Soul of Compassion

Community Contributed

Opinion by Father Pat Killilea, St. Francis Church, Kalaupapa

At a recent convocation, the speaker told a story about two Irish priests who were out for a stroll one day in the Irish countryside. They came to the River Shiven and there standing on the riverbank, looking across the shimmering water, was a lovely young woman. She had long golden hair and a figure like an hourglass. It was clear to the two priests that she wished to cross the shallow river but she did not want to get her dress wet. So, one priest said to the other, “The compassionate thing to do would be to carry her across.” The other priest was not open to this, saying, “It might cause a big scandal if anyone from the parish were to see you doing this.” “Na bi amaideach” (Don’t be foolish), said the first, as he took the young woman in his arms and carried her high and dry across the water. Then he set her down safely. He didn’t bother to tell her that there was a footbridge beyond the bend of the river. After he had been chastised for his heroic action, he said to his companion, “The good lady is now safely on the other side while you are still contemplating carrying her across the river.”

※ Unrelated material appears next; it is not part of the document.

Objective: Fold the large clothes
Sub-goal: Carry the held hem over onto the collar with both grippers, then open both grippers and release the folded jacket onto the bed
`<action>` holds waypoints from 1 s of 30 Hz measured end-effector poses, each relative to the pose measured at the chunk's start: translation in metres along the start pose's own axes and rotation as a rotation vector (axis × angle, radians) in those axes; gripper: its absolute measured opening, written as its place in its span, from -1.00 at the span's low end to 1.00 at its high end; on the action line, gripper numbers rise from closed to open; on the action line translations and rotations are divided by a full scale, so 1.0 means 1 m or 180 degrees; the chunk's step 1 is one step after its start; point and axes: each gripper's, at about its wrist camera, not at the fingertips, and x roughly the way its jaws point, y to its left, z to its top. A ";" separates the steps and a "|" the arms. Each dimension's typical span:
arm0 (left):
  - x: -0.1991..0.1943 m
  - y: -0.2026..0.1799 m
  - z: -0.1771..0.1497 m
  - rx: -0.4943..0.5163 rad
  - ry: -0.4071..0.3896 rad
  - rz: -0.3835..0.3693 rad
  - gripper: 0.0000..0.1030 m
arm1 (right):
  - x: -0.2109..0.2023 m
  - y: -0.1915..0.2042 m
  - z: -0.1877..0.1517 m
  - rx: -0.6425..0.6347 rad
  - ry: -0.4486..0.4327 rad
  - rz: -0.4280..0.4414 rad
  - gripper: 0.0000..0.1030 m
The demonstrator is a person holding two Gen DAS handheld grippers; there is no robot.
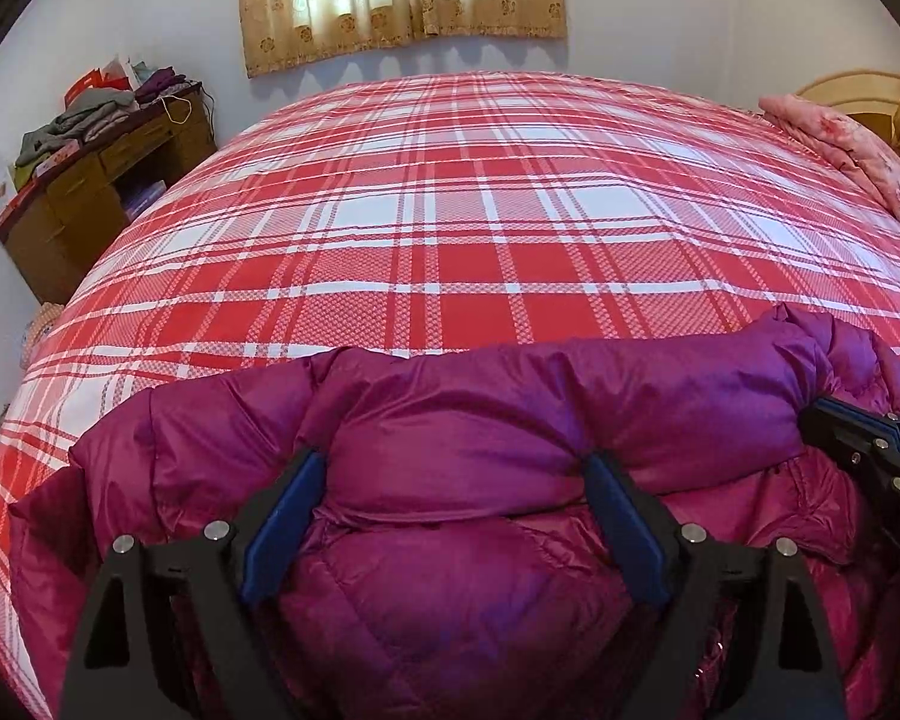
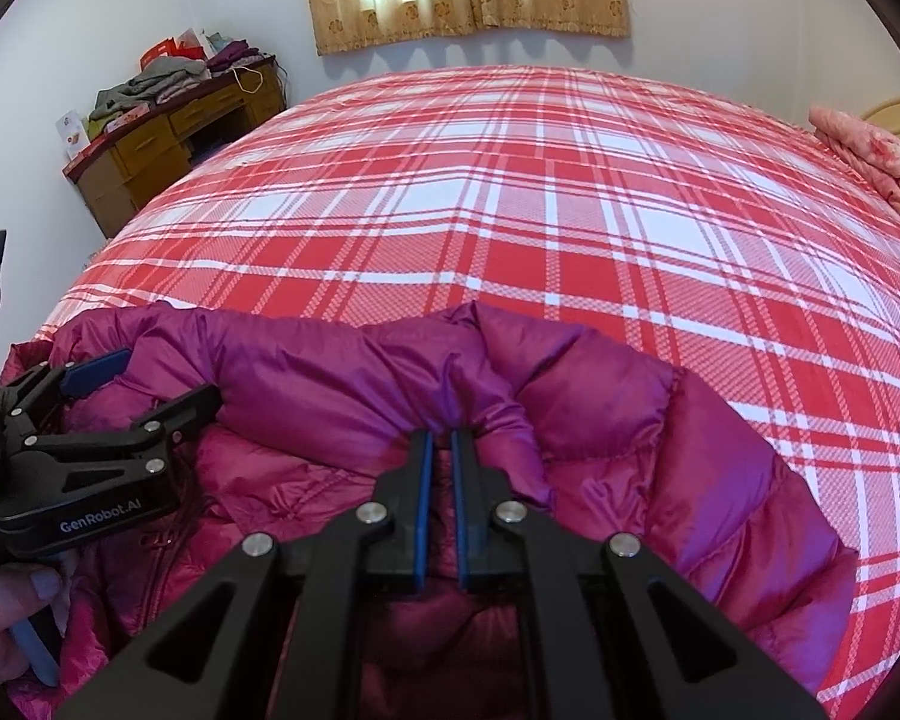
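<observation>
The right tongs are clenched on a pinch of the purple down jacket, biting the thick rolled edge that faces out over the bed. The left tongs stand wide apart with a fat bulge of that same roll between the blue pads; the pads sit beside the fabric and it is hard to say they press it, so I read them as released.

The jacket lies along the near edge of the bed, its long axis running side to side across both tongs, and the plaid cover stretches bare from the roll to the far edge. Both pairs meet the roll from the near side, the right one further toward the pillow end. Any next fold, I judge, would carry that roll along or across this near edge, and the right tongs already have hold of it.

The right view shows the left tongs from the side and a hand gripping their handle, which the left view cannot. The left view shows only the tips of the right tongs at its edge, but more of the jacket's left end.
</observation>
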 end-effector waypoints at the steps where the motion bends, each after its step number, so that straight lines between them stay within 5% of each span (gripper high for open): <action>1: 0.000 0.000 0.000 0.0000 0.0001 -0.0001 0.73 | 0.000 0.000 0.000 -0.0001 0.0001 -0.0001 -0.86; 30: 0.003 -0.007 0.004 0.0113 0.0037 0.0104 0.81 | 0.005 0.008 0.003 -0.0164 0.0067 -0.0167 -0.86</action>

There is not only a time but a great need for compassion in our world today. Such is what happens when natural disasters strike communities in our states across the U.S. We have seen this as tornadoes have wrecked their devastation in several states this week. That is when we witness the soul of compassion demonstrated by first aid workers, neighbors and strangers who put aside their personal needs in order to help and rescue others.

I myself benefited from such compassion last week. After attending the annual priests’ convocation on Oahu and completing some personal business, I was ready to return to the land of Saints Damien and Marianne. However, a winter storm struck the islands and turned the flight schedules into near chaos. Undaunted, Sister Dolores took me to and from the airport two days in succession in driving wind and lashing rain. No wonder then that I sometimes refer to her as “Daredevil.” On the third try, I was able to take to the skies and fly to Kalaupapa.

Meantime, back in Kalaupapa, my six cats called for their chow. So, Sister Alicia Damien and Sister Barbara Jean, in the spirit of St. Francis, took good care of them. Such indeed is the spirit of giving. Such is the soul of compassion. Have a blessed Christmas. Mele Kalikimaka.